The night wind coming in through the window covered the distorted sound of Cop Shoot Cop on the car radio. It was two in the morning on the M63, which ran toward the south coast of the peninsula. Brian Epkeen was driving fast, his equipment strewn over the seat. According to what Janet Helms had found out during her hacking session, the ADT building had a security camera on the outside, which covered the entrance and most of the forecourt, but not the garage. A security guard in an ATD uniform patrolled on the outside, linked by radio to a colleague inside watching the TV monitors. There was a switchboard operator in reception to take calls and contact the night teams crisscrossing the area.
When Brian reached the outskirts of Hout Bay, he slowed down. The town was empty at this time of night. He drove past the harbor restaurants and the deserted parking lot, and parked the Mercedes at the far end of the jetties. The cry of a seagull echoed from the direction of the sea. He grabbed the equipment from the seat. It was years since he’d last done this kind of thing. He took a deep breath to relieve the stress creeping up his legs. There wasn’t a soul near the landing stages. He put on a black ski mask, checked he had all his gear, and set off into the night.

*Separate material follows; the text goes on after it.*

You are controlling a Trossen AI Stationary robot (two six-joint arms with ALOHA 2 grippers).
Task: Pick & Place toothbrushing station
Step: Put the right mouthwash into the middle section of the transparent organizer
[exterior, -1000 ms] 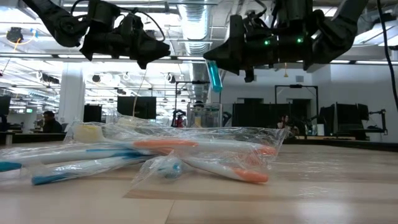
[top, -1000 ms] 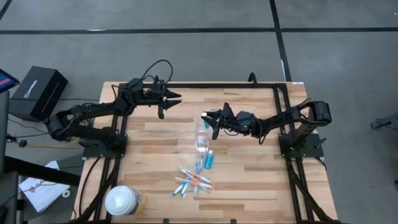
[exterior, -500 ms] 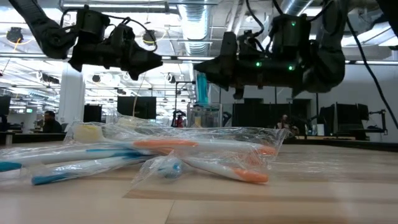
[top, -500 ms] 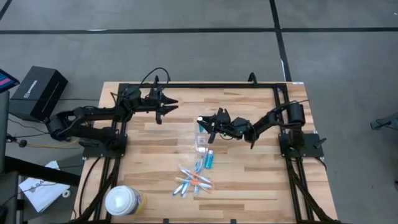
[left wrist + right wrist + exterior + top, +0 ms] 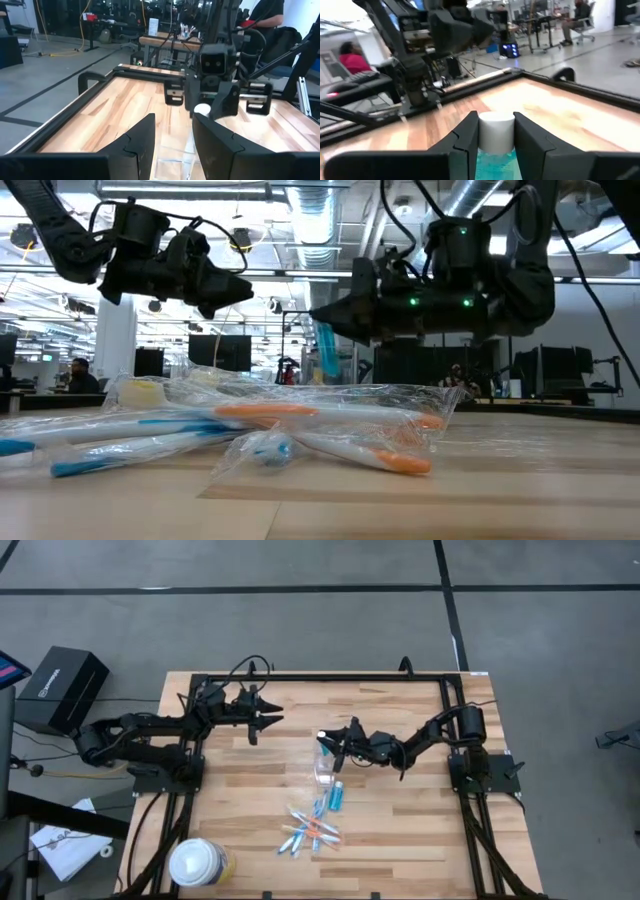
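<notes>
High view: a light wooden slatted table (image 5: 400,830) with a black frame is being shown from above, with two dark arms reaching in toward its middle. The right gripper (image 5: 330,743) is being held just above a small clear plastic cup (image 5: 324,768) standing near the table's centre, and its two dark fingers are clamped on a small blue tube with a white cap (image 5: 495,142), gripped close under the cap. In the low view this tube (image 5: 326,349) is hanging cap-up and nearly upright in the air over the cup; judged from that posture, it is being lined up to be lowered into the cup, which is probably why it is being carried vertically. A second small blue tube (image 5: 338,796) is lying flat on the wood just beside the cup, apparently not yet collected. Nearer the front edge, several slim blue, white and orange toothbrushes in crinkled clear wrapping (image 5: 310,831) are lying in a loose heap, well apart from the cup, presumably waiting their turn. The left gripper (image 5: 272,720) is being held in the air over the table's left rear part, its fingers standing apart with nothing between them, seemingly waiting clear of the working arm. A large round white-topped yellowish container (image 5: 196,863) is standing at the front left corner.
</notes>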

The fish warehouses were padlocked, the nets piled up. He wormed his way between the pallets, reached the sheds, and stood waiting in their shadows. The ADT building stood out beneath the mouse-gray clouds. The only sounds were the wavelets lapping the hulls of the trawlers and the wind in the wooden buildings. A beam of light soon appeared from around the east wing of the former mansion—the security guard, his cap pulled down on his head. He didn’t have a dog, but there was a holster and a club hanging from his leather belt. Brian calculated the length of his round: he had exactly three minutes and sixteen seconds before the man’s alter ego sitting at the monitor got worried. He let the guard turn the corner and then, avoiding the eye of the camera, ran to the garage.